Belfont9 asks: "The company I work for operates in a very sunny climate, and our facilities rely almost completely on natural light. The problem for our coders is that all that light makes reading a computer screen for many hours truly painful - even if we use the standard 'anti-glare' screen covers. Dimming the entire rooms (eg through the use of shades) isn't an option. Could the Slashdot community suggest some good computer screens for use in such conditions?"

4 of 32 comments (clear)

  1. Monitor Hoods! by ihtagik · · Score: 3, Informative

    Yeah that's right, Monitor Hoods! [google.com] I know they lok a little goofy but after having the please of using a LaCie monitor with one of these things a while back during an unexpected outdoor coding session, I swear by them. PS: no affiliation to LaCie or any monitor hood company, honest

  2. Roll your own by realgone · · Score: 5, Informative
    Count me as one more vote for monitor hoods; the things are life savers. There was this one agency I used to work for that got unbelievable sunny, starting around noon every day. Made trying to design print pieces near impossible, since the light and glare would tend to wash out all colors on-screen. Those hoods were the only thing that kept me sane.

    But here's the best part: forget LaCie, you can make your own hood in a couple of minutes for a only couple of bucks. Heck, we used to do it all the time.

    (1) Run down to your local Pearl/Staples/etc and buy a poster-sized piece of black mounting board. (Or any other reasonably thick, dark and matte -- i.e., non-glossy -- material will do.)

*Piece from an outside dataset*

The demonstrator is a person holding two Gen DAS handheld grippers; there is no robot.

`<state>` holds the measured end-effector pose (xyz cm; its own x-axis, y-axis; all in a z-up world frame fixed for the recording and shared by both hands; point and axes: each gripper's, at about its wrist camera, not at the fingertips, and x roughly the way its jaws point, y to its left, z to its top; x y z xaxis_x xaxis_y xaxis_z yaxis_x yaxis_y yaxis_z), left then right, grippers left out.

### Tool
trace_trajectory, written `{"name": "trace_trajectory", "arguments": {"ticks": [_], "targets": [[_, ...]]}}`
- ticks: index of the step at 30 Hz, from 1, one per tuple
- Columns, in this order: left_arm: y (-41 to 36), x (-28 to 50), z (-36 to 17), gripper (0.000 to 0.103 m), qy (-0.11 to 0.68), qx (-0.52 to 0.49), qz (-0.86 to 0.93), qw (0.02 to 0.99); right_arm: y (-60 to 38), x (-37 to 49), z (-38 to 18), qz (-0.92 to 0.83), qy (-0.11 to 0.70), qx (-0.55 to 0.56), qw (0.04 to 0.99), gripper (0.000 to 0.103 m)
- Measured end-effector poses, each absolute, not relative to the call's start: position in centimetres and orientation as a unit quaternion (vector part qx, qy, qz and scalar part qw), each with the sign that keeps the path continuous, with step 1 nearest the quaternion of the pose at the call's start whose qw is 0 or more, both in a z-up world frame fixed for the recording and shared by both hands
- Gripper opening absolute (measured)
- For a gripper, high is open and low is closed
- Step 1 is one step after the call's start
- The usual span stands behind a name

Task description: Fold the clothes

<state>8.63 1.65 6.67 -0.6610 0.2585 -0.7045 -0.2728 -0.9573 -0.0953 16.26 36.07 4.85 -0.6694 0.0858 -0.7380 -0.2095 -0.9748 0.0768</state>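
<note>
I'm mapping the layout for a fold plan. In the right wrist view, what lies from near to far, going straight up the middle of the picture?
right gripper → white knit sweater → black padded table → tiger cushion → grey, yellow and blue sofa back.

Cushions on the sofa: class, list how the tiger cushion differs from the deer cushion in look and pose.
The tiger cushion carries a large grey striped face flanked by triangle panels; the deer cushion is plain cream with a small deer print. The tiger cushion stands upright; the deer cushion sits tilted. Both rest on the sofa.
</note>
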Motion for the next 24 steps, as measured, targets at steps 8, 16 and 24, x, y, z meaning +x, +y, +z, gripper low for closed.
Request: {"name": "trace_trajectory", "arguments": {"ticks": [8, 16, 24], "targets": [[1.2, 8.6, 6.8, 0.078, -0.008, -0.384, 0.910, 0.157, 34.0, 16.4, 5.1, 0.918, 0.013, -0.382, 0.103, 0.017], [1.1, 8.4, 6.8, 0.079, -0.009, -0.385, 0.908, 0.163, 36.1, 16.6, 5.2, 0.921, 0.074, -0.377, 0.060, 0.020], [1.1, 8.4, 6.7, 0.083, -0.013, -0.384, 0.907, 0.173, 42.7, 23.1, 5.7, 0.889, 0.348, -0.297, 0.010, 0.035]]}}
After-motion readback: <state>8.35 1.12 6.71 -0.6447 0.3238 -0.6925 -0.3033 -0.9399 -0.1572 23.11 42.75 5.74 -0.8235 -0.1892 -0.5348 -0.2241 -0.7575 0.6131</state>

    (2) Measure the width of the front of your monitor casing and cut a piece of board to slightly more than that width by, let's say, 18 inches deep. That's the top.

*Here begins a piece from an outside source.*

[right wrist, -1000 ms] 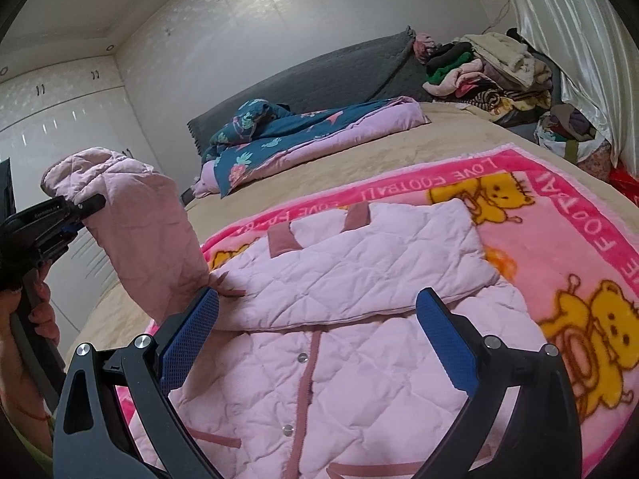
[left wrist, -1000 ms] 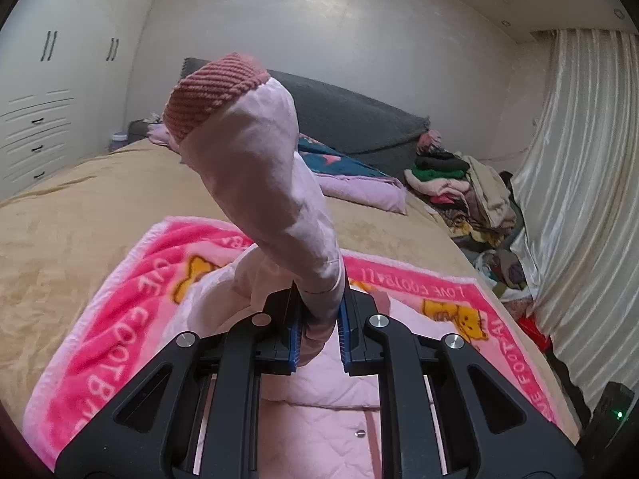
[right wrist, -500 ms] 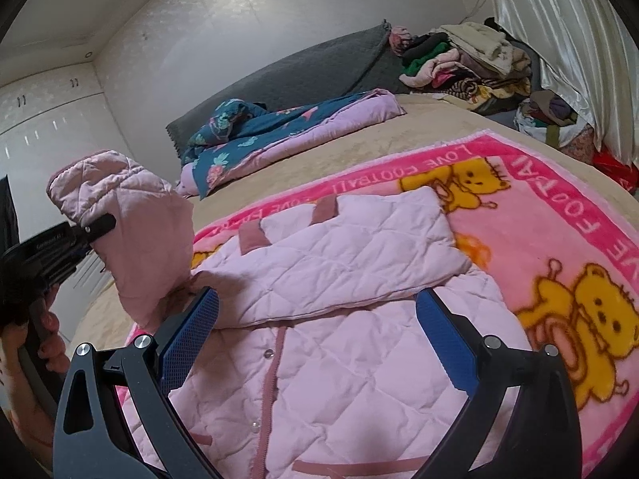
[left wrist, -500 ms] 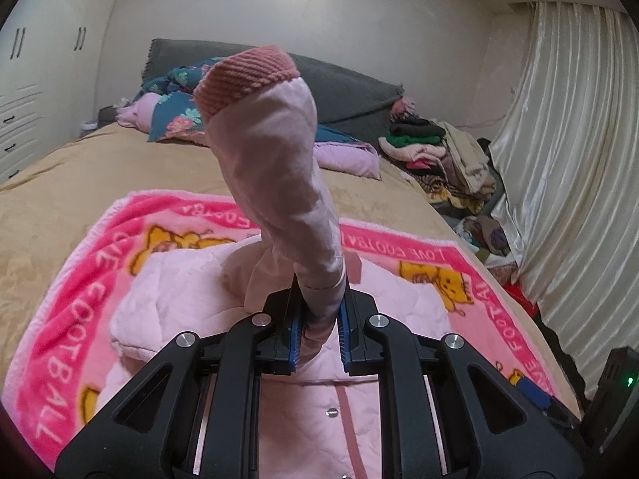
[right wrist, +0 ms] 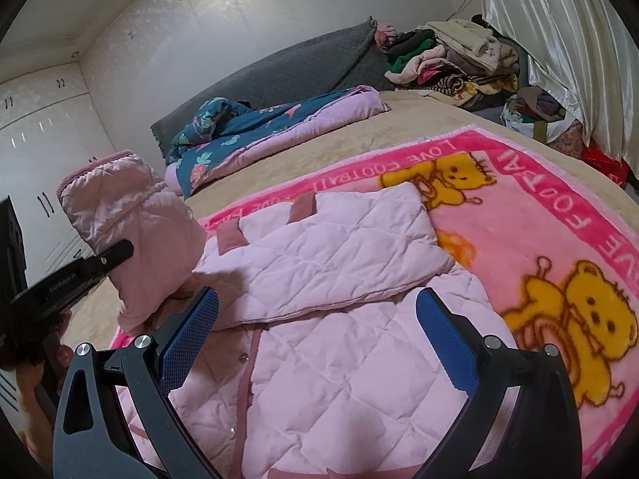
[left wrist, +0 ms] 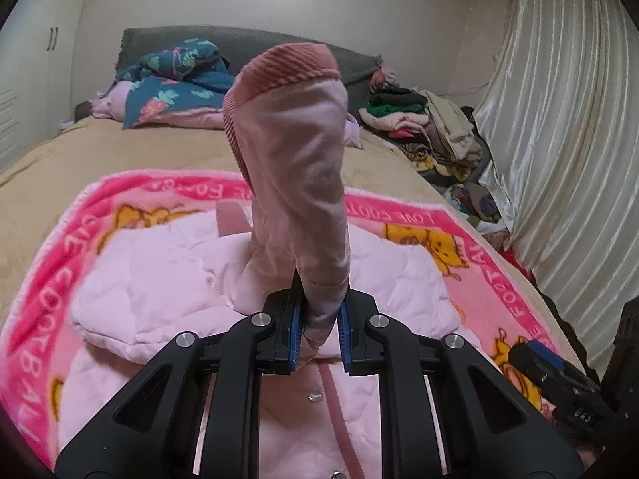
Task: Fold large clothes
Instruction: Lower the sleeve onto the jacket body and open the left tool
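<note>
A pale pink quilted jacket point(right wrist: 339, 359) lies front-up on a pink teddy-bear blanket point(right wrist: 559, 215) on the bed. One sleeve point(right wrist: 327, 255) is folded flat across its chest. My left gripper point(left wrist: 318, 333) is shut on the other sleeve point(left wrist: 295, 183), which stands up from its jaws with the ribbed dusty-pink cuff point(left wrist: 287, 66) on top. In the right wrist view that raised sleeve point(right wrist: 131, 231) hangs at the left above the jacket's edge, with the left gripper point(right wrist: 76, 275) pinching it. My right gripper point(right wrist: 317, 319) hovers open over the jacket's lower front, nothing between its fingers.
A dark floral quilt with lilac lining point(right wrist: 275, 127) lies bunched near the grey headboard point(right wrist: 287, 68). A heap of clothes point(right wrist: 451, 60) is stacked at the bed's far right by the curtain point(left wrist: 567, 127). White wardrobes point(right wrist: 36, 127) stand at the left. Tan bedspread point(left wrist: 80, 159) surrounds the blanket.
My left gripper has carried the raised sleeve in over the jacket and lower. The right gripper has edged a little closer to the jacket, still open.
</note>
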Available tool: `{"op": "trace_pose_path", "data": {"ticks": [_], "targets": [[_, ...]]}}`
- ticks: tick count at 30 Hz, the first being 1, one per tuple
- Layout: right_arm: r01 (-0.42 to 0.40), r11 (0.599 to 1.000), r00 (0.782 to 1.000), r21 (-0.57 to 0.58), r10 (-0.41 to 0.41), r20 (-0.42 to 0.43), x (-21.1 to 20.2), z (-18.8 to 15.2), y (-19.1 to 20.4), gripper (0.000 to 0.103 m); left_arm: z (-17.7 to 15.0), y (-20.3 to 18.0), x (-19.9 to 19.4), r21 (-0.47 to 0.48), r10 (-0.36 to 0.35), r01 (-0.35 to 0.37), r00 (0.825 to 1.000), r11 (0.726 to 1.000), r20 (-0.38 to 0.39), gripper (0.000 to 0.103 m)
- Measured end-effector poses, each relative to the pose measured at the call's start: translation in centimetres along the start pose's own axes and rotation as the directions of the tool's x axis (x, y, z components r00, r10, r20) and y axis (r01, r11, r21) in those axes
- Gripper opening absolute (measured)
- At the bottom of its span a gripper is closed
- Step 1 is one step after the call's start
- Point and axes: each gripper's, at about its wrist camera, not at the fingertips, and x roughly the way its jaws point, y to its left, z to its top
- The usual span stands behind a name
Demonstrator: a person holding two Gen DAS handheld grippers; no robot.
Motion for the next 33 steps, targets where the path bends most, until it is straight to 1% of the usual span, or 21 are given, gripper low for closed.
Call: {"op": "trace_pose_path", "data": {"ticks": [7,11,15,18,20,22,25,26,27,29,30,31,32,33], "targets": [[0.044,0.999,0.999,0.018,-0.044,-0.014,0.8,-0.3,-1.1,0.098,-1.5,-0.3,1.9,0.008,-0.035,0.035,0.999,0.999,-0.032,0.009],[0.059,0.998,0.998,0.034,-0.059,-0.015,1.3,-0.3,-1.6,0.098,-2.2,-0.4,2.7,0.028,-0.055,0.056,0.997,0.998,-0.046,0.01],[0.083,0.994,0.997,0.067,-0.082,-0.015,1.7,-0.3,-2.3,0.099,-2.7,-1.3,3.5,0.098,-0.062,0.069,0.995,0.993,-0.076,0.011],[0.091,0.99,0.996,0.104,-0.09,-0.02,1.9,-0.3,-3.0,0.099,-3.3,-2.2,4.0,0.149,-0.066,0.08,0.993,0.986,-0.097,0.018],[0.1,0.988,0.995,0.114,-0.099,-0.019,2.0,-0.3,-3.2,0.099,-3.7,-2.8,4.5,0.169,-0.083,0.102,0.99,0.98,-0.116,0.022],[0.11,0.986,0.994,0.124,-0.109,-0.015,1.9,-0.3,-3.5,0.099,-4.1,-3.4,4.8,0.199,-0.072,0.097,0.989,0.975,-0.126,0.022],[0.125,0.982,0.992,0.14,-0.124,-0.015,1.7,-0.3,-4.0,0.099,-4.8,-3.8,5.2,0.212,-0.091,0.123,0.984,0.969,-0.152,0.033],[0.128,0.981,0.992,0.145,-0.127,-0.014,1.6,-0.3,-4.1,0.099,-5.1,-4.1,5.4,0.211,-0.1,0.134,0.981,0.968,-0.164,0.034],[0.13,0.98,0.992,0.149,-0.129,-0.013,1.5,-0.2,-4.2,0.099,-5.3,-4.3,5.5,0.219,-0.096,0.133,0.98,0.966,-0.172,0.035],[0.14,0.978,0.99,0.153,-0.14,-0.011,1.2,-0.2,-4.6,0.099,-5.7,-4.8,5.7,0.24,-0.089,0.135,0.978,0.961,-0.191,0.042],[0.141,0.978,0.99,0.155,-0.141,-0.009,1.0,-0.2,-4.7,0.099,-5.8,-4.9,5.7,0.237,-0.098,0.147,0.974,0.96,-0.206,0.05],[0.143,0.977,0.99,0.158,-0.144,-0.008,0.9,-0.2,-4.8,0.099,-5.9,-4.9,5.7,0.229,-0.115,0.166,0.968,0.959,-0.221,0.056],[0.145,0.976,0.989,0.161,-0.146,-0.006,0.8,-0.1,-4.9,0.099,-5.9,-4.9,5.7,0.218,-0.138,0.189,0.963,0.957,-0.231,0.066],[0.145,0.976,0.989,0.164,-0.146,-0.005,0.6,-0.1,-5.0,0.099,-6.0,-4.9,5.5,0.216,-0.154,0.207,0.959,0.954,-0.239,0.073]]}}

    (3) Cut two more pieces, half the width of the first but the same depth. Those are the sides.

    (4) Now all you need to do is get some strong tape -- again, matte black if you can find it -- and tape the pieces together: side - top - side.

    (5) Place atop the monitor, tape side up, and let the side fins flop down. (For another couple of bucks, add some velcro tabs to keep the whole thing firmly in place.) Welcome to the Land that Glare Forgot.

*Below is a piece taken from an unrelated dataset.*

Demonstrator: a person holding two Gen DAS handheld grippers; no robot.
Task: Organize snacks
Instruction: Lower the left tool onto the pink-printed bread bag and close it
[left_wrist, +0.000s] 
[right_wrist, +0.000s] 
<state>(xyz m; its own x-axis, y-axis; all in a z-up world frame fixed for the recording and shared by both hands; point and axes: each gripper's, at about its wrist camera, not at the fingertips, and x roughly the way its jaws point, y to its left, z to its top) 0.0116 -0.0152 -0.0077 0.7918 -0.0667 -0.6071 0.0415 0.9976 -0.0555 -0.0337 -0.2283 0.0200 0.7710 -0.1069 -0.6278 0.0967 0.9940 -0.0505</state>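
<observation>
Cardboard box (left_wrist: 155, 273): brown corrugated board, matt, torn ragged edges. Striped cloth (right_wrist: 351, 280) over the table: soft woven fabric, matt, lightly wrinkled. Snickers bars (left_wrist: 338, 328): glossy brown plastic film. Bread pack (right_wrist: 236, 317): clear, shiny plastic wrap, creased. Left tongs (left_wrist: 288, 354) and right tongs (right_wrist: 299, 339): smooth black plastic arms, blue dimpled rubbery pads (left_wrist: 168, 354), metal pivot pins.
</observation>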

  3. transflective lcd by fabio.parodi · · Score: 2, Informative
    Try to find transflective lcds. They reflect external light: more light, more bright images. The problem is, most trasflactive LCDs are b/w and small. Few manufacturers have color VGA-size products: for example, lg-philips makes LC121S1. Someone told me that also NEC has one.

    Of course, you will need to add LVDS interface, inverter, and a box.

  4. Re:FlatPanels, maybe? by funky+womble · · Score: 3, Informative
    I agree that changing colours helps a lot. Laptops are good too (but can have other problems - like on mine I can't swap the keycaps to Dvorak layout, which I don't know well enough to not need to look occasionally, but do know well enough to never want to touch qwerty again :-)

    I've been using #453dad background and #9191d6 menus, white text, with the monitor brightness turned way down. I find these colours work a bit better than white-on-black (since black monitors also show quite a lot of reflections) and much better than black-on-white... The other day I realised how similar they are to the Commodore 64 standard colours, quite interesting since I think they were likely to have been chosen to work under not-quite-ideal viewing conditions.

    Works great on a lot of things, but websites can be difficult - certain colour text .gifs with a transparent background are a particular problem - and I also had trouble with a lot of websites that set bgcolor but not text, link and vlink... Opera is a big help, just modify the user stylesheet and you're only a ^G away from a readable page if something really doesn't work.

    White backgrounds are pretty horrible looking if you get used to something else, *and* they waste electricity on CRTs :-) Maybe they wouldn't need so much lead in the tubes to block electrons if standard desktops had darker backgrounds too. Maybe it's all a plot by space aliens to cause us to be exposed to radiation so we mutate quicker... Yeah, space aliens, that must be it.